There is an important point here about how and why the Church, and Christians who are Church-members, read Scripture. We don't read Scripture because it was dictated by God, or because it is without factual error. We read Scripture because it is the written witness to Jesus Christ that has been accepted by the Church as utterly trustworthy. It is rightly called infallible not because it is without factual error but because, when read in the light of Jesus Christ, it will never fail us.

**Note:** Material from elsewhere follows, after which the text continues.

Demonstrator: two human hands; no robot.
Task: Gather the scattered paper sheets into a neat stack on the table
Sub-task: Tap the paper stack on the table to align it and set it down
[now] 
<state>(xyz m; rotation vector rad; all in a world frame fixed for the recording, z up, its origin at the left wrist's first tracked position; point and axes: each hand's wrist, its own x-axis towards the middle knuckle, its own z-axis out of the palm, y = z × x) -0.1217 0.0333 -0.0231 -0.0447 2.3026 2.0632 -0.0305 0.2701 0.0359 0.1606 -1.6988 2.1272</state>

It is our never-failing witness to Jesus Christ and he is our never-failing witness to the grace and truth of God.
There is a further point that needs, I think, to be made about how the Church, and Christians who are Church-members, read a human life. The Greek word for testimony' is martyria: a 'witness' is a martyros. From the time when the early Church was persecuted, the word 'martyr' began to be used for anyone who was put to death for their faith. It never was, and it never could be, used for anyone who committed suicide, especially in a way that caused harm to others. For what the Christian martyr witnesses to by the way he or she lives their life, and by the way they die, is the reconciling love of God in Jesus Christ, whose prayer for those who put him to death was, 'Father, forgive them for they don't know what they are doing'. To the author of the Book of the Revelation, it was the way Jesus died and the way that he lived which made him thefaithful martyr, the one whose witness others could trust and, in their lives, reflect. It is in this sense that it we might speak of Brother Roger, the founder of the Taizé community, who was tragically stabbed to death last week, as a faithful Christian martyr, for in the whole of his long life, as in that of all faithful Christian martyrs, was reflected the glory of Jesus Christ, the first and the last, who was dead and, see, he is alive for ever and ever, Amen.